米国が原油輸出を増加、世界エネルギー構造を変えるか
このほど海外メディアから、興味深い情報が伝わった。世界最大の石油輸入国である米国が、原油輸出を増加させるというのだ。人民日報が伝えた。
同メディアの報道によると、シェールオイルの採掘に使用される技術(高圧の水注入によるシェール層の破壊)等の進歩により、米国国内の原油生産量が近年増加している。今年10月初旬現在、米国国内の1日当たりの原油生産量は660万バレルに達し、1995年ぶりの高水準となった。生産量の急増により、英国の石油会社やBPとロイヤル・ダッチ・シェル等の世界石油大手は、米国政府に輸出申請を提出し、米国産の石油の輸出を求めている。同メディアは、「世界最大の石油輸入国である米国は、エネルギー自給、さらにはエネルギー輸出の方向に向かい邁進している。このすう勢は将来的に、世界エネルギー構造に影響を及ぼすだろう」と判断した。
米国は長年に渡り、海外石油資源に過度に依存してきた。そのため、中東、南米、北アフリカ等の石油産出国では、米国の姿が見え隠れしていた。これらの地区の動乱の裏には、石油を巡る利益があるのではと懸念されてきた。石油を命脈とする米国がエネルギー自給を実現し、本当に石油輸出国となり、世界エネルギー構造に影響を及ぼすことなどあり得るのだろうか。もし米国の石油輸出の増加だけを判断材料とするならば、あまりにも単純な判断と言わざるをえない。

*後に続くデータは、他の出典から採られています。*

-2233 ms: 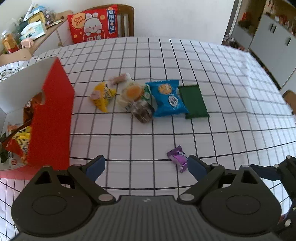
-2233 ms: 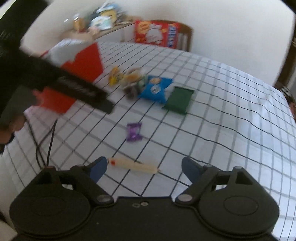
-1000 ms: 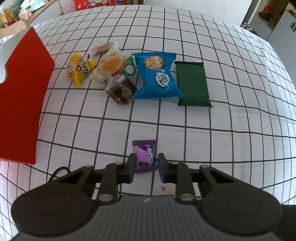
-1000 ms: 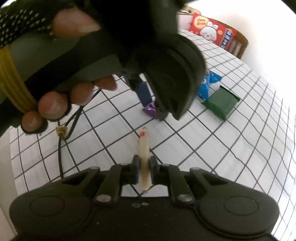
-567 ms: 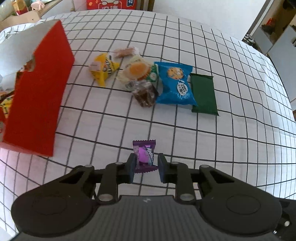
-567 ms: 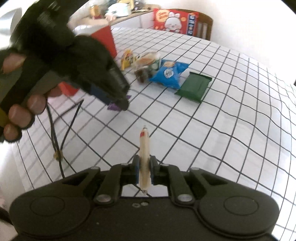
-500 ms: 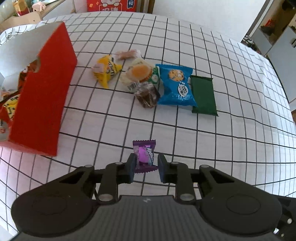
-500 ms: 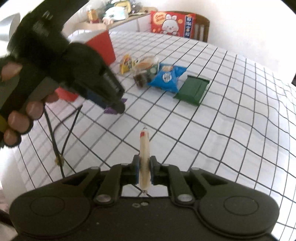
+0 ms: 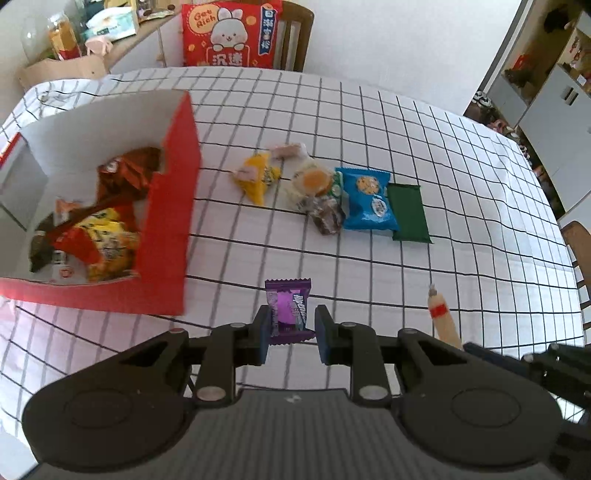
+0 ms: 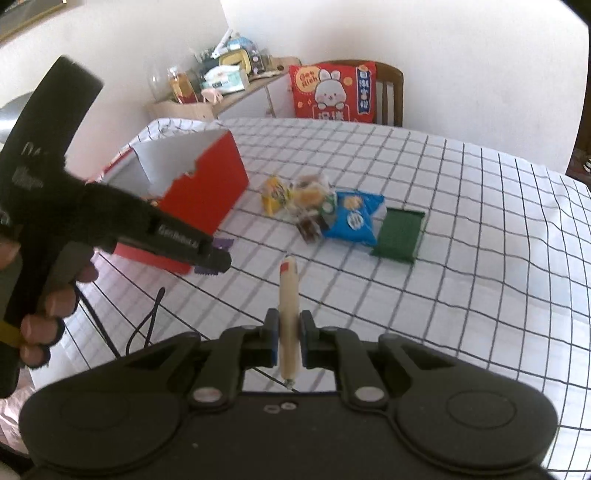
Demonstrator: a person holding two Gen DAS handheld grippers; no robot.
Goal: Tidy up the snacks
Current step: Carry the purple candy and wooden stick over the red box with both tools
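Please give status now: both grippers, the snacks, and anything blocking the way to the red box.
Left gripper shut on purple candy wrapper. Right gripper shut on pale sausage stick. Open red cardboard box partly filled. Nothing blocking.

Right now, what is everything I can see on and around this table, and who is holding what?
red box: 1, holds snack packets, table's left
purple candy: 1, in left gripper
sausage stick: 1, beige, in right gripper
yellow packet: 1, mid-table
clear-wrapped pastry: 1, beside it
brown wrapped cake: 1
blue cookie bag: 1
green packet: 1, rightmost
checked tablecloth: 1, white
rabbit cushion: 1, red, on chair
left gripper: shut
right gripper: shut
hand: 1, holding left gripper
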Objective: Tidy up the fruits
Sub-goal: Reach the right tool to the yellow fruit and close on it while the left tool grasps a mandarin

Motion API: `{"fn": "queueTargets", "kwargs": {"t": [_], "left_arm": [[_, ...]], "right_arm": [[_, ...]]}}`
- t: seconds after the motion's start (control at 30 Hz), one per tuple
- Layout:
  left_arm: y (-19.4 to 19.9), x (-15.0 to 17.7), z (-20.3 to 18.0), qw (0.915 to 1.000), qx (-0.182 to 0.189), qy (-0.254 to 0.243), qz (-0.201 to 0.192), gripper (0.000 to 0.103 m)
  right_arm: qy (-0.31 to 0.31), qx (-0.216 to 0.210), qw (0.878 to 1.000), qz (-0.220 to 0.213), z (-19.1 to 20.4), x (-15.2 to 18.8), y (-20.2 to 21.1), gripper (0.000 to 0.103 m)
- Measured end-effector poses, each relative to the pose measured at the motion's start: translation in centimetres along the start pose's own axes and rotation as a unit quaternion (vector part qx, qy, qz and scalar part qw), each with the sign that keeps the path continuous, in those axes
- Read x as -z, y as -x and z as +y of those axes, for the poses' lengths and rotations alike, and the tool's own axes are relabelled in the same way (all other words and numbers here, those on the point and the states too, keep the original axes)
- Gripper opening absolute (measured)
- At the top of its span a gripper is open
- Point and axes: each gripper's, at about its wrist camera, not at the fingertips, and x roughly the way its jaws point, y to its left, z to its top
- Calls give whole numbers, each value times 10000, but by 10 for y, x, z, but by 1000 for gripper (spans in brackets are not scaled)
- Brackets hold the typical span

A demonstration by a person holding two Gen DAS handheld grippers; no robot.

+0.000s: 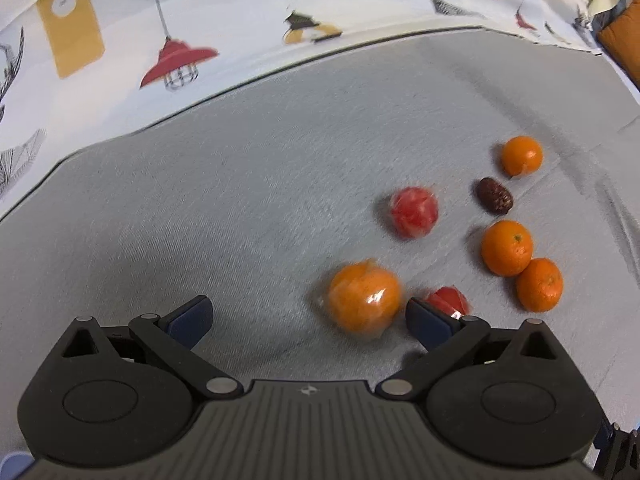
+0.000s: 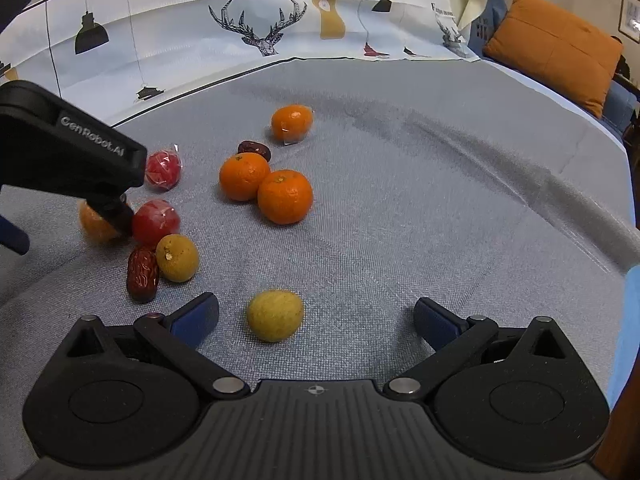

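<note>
- Left wrist view: your left tool [image 1: 308, 314] is spread wide with nothing in it. A wrapped orange [image 1: 364, 298] lies between the fingertips, close to the right one, and is blurred.
- A wrapped red fruit [image 1: 450, 300] sits just behind the right finger [image 1: 430, 320], partly hidden by it.
- Farther out lie another wrapped red fruit [image 1: 414, 212], a dark date [image 1: 495, 196], a lone orange [image 1: 522, 156] and a pair of oranges [image 1: 507, 248] that touch.
- The grey worktop [image 1: 200, 200] is bare to the left and ahead, as far as the patterned cloth [image 1: 240, 20] at the back, so you have plenty of room there.
- Right wrist view: your right tool [image 2: 316, 318] is also wide open and empty. A yellow-green fruit [image 2: 275, 315] lies between the fingers, nearer the left one.
- A second yellow-green fruit [image 2: 177, 258] touches a red date [image 2: 142, 274] at the left, beside the red fruit by the other tool.
- In my judgement, sorting has barely begun. Kinds are still mixed, with no bowl or tray in sight, and only the paired oranges look grouped.
- The right half of the worktop is free. Its edge curves round on the right, with an orange cushion [image 2: 560, 48] beyond it.
- The left cluster is crowded, and closing there could nudge the neighbouring fruit.
</note>
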Motion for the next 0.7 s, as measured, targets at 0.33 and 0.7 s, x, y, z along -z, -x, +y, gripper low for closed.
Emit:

まず、米国が石油輸出を少し増加したところで、世界最大の石油輸入国としての地位に変化が生じることはない。過去10年間に渡り、米国は一部の原油(1日当たり10万バレル未満)をカナダに輸出してきたが、原油輸入量は1日当たり900万バレルに達している。たとえBPやロイヤル・ダッチ・シェル等による輸出申請が許可を得て、輸出量が増加したとしても、膨大な輸入量と比較すれば無に等しい。いわゆる自給自足との間には大きな開きがあり、石油の純輸出は遠い先の話だ。